Marilyn Maye: 90, At Last!

  • Post author:
  • Reading time:4 mins read

Marilyn Maye

90 at Last!

Feinstein’s/54 Below, NYC, April 14, 2018

Reviewed by Elizabeth Ahlfors for Cabaret Scenes

Marilyn Maye
Photo: Kevin Alvey

Marilyn Maye is the essence of entertainment: that rare performer of popular music, jazz, and show tunes who sings to the audience and, with the music, she tells them a story, or two, or three. Busy with shows around the country and leading Master Classes for singers, Maye is celebrating her 90th birthday, delivering 90 minutes worth of songs at Feinstein’s 54/Below.
online pharmacy https://www.dino-dds.com/wp-content/themes/twentyseventeen/inc/new/singulair.html no prescription drugstore

The room is packed, the listeners are engaged, and Maye, ever energetic, is unstoppable.
online pharmacy https://www.dino-dds.com/wp-content/themes/twentyseventeen/inc/new/augmentin.html no prescription drugstore

buy ventolin online https://blackmenheal.org/wp-content/languages/new/us/ventolin.html no prescription

 

Sparkling in black, she does not waste time with instructional patter.
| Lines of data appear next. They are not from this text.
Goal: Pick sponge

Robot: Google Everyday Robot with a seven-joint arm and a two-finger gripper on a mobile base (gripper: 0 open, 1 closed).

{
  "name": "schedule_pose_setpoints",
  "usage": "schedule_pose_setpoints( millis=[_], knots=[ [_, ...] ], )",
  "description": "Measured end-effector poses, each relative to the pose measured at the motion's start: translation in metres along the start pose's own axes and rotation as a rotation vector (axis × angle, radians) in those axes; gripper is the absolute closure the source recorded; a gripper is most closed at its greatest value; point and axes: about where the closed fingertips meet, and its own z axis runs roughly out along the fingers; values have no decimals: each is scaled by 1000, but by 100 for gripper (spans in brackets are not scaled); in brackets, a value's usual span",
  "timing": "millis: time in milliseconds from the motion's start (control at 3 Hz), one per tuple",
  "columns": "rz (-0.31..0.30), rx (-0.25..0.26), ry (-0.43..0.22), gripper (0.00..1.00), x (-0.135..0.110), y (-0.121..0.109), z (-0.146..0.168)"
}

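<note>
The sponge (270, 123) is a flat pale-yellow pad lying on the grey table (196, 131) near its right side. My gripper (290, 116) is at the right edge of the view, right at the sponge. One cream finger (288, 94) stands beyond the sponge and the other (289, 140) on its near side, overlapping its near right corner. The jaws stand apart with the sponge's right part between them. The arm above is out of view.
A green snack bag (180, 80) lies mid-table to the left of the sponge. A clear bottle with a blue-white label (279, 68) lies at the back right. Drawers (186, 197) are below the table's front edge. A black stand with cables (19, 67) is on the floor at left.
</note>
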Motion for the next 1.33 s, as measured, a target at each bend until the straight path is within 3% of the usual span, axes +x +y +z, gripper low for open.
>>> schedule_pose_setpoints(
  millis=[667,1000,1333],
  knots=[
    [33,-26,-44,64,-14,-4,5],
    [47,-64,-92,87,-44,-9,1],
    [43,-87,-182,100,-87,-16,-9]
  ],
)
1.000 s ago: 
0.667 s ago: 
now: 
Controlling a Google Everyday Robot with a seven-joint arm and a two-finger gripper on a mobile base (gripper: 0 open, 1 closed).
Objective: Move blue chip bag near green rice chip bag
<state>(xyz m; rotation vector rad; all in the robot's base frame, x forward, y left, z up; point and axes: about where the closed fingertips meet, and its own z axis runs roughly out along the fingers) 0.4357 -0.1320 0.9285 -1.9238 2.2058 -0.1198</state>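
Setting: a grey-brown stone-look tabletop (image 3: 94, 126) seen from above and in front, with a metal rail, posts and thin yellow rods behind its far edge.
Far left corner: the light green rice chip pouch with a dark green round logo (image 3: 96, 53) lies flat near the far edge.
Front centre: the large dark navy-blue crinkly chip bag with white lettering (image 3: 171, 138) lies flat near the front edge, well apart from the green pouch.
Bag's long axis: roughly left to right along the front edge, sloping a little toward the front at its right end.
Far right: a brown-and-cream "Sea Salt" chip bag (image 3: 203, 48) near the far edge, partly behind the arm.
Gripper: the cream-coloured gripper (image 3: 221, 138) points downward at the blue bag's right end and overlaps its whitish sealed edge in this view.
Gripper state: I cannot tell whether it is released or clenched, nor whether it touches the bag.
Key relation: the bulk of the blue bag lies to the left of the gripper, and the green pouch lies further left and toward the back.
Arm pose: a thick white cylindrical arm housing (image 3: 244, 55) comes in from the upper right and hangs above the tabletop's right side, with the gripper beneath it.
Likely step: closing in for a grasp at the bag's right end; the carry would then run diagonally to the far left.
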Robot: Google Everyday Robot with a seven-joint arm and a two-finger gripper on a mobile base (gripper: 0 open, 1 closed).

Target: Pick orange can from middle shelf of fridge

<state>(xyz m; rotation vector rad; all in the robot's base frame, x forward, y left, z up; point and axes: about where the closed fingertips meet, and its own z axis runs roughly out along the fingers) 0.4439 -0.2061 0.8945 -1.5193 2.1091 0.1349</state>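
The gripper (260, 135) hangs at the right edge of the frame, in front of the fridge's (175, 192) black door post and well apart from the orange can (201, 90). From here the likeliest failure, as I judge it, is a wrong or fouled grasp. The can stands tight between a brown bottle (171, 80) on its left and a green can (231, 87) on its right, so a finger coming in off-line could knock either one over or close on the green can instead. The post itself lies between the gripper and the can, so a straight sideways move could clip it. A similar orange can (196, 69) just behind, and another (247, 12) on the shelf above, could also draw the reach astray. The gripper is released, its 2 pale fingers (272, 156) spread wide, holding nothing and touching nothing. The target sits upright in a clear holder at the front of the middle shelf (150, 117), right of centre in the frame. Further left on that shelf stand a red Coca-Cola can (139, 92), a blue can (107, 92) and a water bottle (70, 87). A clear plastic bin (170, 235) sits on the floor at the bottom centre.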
With an instinctive understanding of human emotions, her voice tells it all, a tone that remains powerful with secure long lines and jazz twists and bends, that led Ella Fitzgerald to hail her as “the greatest white singer in the world.”

After greeting her audience with “The Song Is You” (Jerome Kern and Oscar Hammerstein II), Maye’s selections were largely arranged as one-act plays. Outstanding is her life story of a love affair, the swelling optimism of “My Romance” (Richard Rodgers and Lorenz Hart), leading to “Why Did I Choose You?” (Michael Leonard and Herbert Martin) and “That’s All” (Bob Haymes and Alan Brandt). Her salute to Ray Charles adds the sensuality of “Come Rain or Come Shine” (Harold Arlen, Johnny Mercer) and the betrayal in “Just for a Thrill” (Lil Hardin Armstrong with Don Raye). This romance comes to a final end with the song Maye says is her most requested, an accusatory “Guess Who I Saw Today” by Murray Grand and Elisse Boyd.  From the show Ballroom, the story consents to a life of “Fifty Percent” (Billy Goldenberg and Alan and Marilyn Bergman).

This love medley could be a show in itself with the range of emotions from elation to despair that leads to the destination that we all know. Maye quipped, “People are happiest with a drink and a sad song.”  

Marilyn Maye had other moods to explore. A Cole Porter grouping kicks up the energy in the room with wit, jazz, and rhythm. Suiting her own gregarious personality, she delivers a trio of happy songs and goes on to tuck in a sly “I Can’t Give You Anything but Love” (Jimmy McHugh/Dorothy Fields). In this amazing time of her life, Maye salutes New York with five Big Apple classics, including Porter’s “I Happen to Like New York” and a bluesy “New York State of Mind” (Billy Joel). She has ruled this town for the last decade and life is good.

Which leads to her ending, almost an anthem by now, “Here’s to Life” (Artie Butler and Phyllis Molinary), a declaration of power, determination and wisdom.

The orchestrations are by music director/pianist Tedd Firth, with Tom Hubbard on bass and Daniel Glass on drums. The arrangements, of course, are always by Marilyn Maye.

Elizabeth Ahlfors

Born and raised in New York, Elizabeth graduated from NYU with a degree in Journalism. She has lived in various cities and countries and now is back in NYC. She has written magazine articles and published three books: A Housewife’s Guide to Women’s Liberation, Twelve American Women, and Heroines of ’76 (for children). A great love was always music and theater—in the audience, not performing. A Philadelphia correspondent for Theatre.com and InTheatre Magazine, she has reviewed theater and cabaret for the Philadelphia Inquirer and Philadelphia City News. She writes for Cabaret Scenes and other cabaret/theater sites. She is a judge for Nightlife Awards and a voting member of Drama Desk and Outer Critics Circle.